LangGraph checkpointer¶
In LangGraph, a checkpointer is what persists a graph's state after every step, so a
conversation (a thread) can be paused, resumed, inspected, or rewound. LangGraph ships
InMemorySaver (fast but not persistent) and SqliteSaver (persistent but slower -
every step commits to disk).
SwarmStateSaver is a drop-in replacement for either: same
BaseCheckpointSaver interface (put, put_writes, get_tuple, list, plus the async
variants), but backed by a swarmstate Store with a Rust core. You get
faster checkpoints than SQLite (see the benchmarks), and - because the
state lives in a Store - the ability to snapshot or roll back every thread at once.
Point it at a persistent backend (DiskStore, RedisStore or
PostgresStore) and those checkpoints survive restarts, too.
One-line swap¶
from swarmstate.integrations.langgraph import SwarmStateSaver
graph = builder.compile(checkpointer=SwarmStateSaver()) # was SqliteSaver(...)
Everything else - invoke, stream, get_state, get_state_history, resuming a
thread - works unchanged.
config = {"configurable": {"thread_id": "user-42"}}
graph.invoke({"messages": [("user", "hi")]}, config)
graph.get_state(config) # resumes from the persisted checkpoint
Share one store across graphs¶
Pass a Store explicitly to share checkpoints across savers/graphs (or to keep several
independent ones):
import swarmstate as ss
from swarmstate.integrations.langgraph import SwarmStateSaver
store = ss.Store()
saver_a = SwarmStateSaver(store)
saver_b = SwarmStateSaver(store) # same underlying checkpoint DB
Snapshot / roll back the whole checkpoint DB¶
Because checkpoints live in a Store, you get cheap, atomic snapshots of every
thread at once - useful for tests, "what-if" branches, or recovery:
saver = SwarmStateSaver()
graph = builder.compile(checkpointer=saver)

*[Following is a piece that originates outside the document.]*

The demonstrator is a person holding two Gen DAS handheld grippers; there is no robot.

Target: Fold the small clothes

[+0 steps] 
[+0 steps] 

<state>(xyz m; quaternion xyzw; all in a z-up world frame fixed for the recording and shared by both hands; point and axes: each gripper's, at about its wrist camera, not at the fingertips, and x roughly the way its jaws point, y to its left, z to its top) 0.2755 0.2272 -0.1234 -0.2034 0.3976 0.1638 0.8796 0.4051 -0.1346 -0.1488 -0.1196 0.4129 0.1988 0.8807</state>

snap = saver.store.snapshot() # O(1) snapshot of all threads
# ... run more turns across many threads ...
saver.store.restore(snap) # roll everything back
Serialization¶
By default the saver uses LangGraph's JsonPlusSerializer (so it handles the same
objects LangGraph does). Pass your own via serde=...:
Incremental storage (opt-in)¶
For long threads with large, mostly-stable channels, pass incremental=True. Each
channel value is then stored once per version (deduplicated) instead of writing the
whole checkpoint every step, saving storage and serialization:
Trade-off: get_tuple then does one read per channel to reassemble state, versus a
single read in the default mode. Leave it off unless channels are large and change
rarely.
Durable, shared checkpoints¶
The saver holds checkpoints in whatever Store you give it, so making them persistent is
a backend swap, nothing else changes:
from swarmstate.backends.disk import DiskStore # a SQLite file, no server
from swarmstate.integrations.langgraph import SwarmStateSaver
saver = SwarmStateSaver(DiskStore("checkpoints.db")) # or RedisStore / PostgresStore
graph = builder.compile(checkpointer=saver)
See the Disk, Redis and Postgres guides for the "which backend?" trade-offs.
Observability¶
Pass a metrics sink to measure the latency and outcome of each checkpoint operation, with zero overhead when unused:
from swarmstate.observability import InMemoryMetrics # or OpenTelemetryMetrics
metrics = InMemoryMetrics()
saver = SwarmStateSaver(metrics=metrics)
# ... run the graph ...
metrics.summary() # {"put": {"count": ..., "p50_ms": ...}, "get_tuple": {...}}
Full details in the Observability guide.
Async¶
The async methods (aput, aput_writes, aget_tuple, alist) run the store work on a
worker thread (asyncio.to_thread), so they don't block the event loop; the store
releases the GIL on its hot paths, so that work overlaps with the loop. ainvoke /
astream and async graphs work out of the box.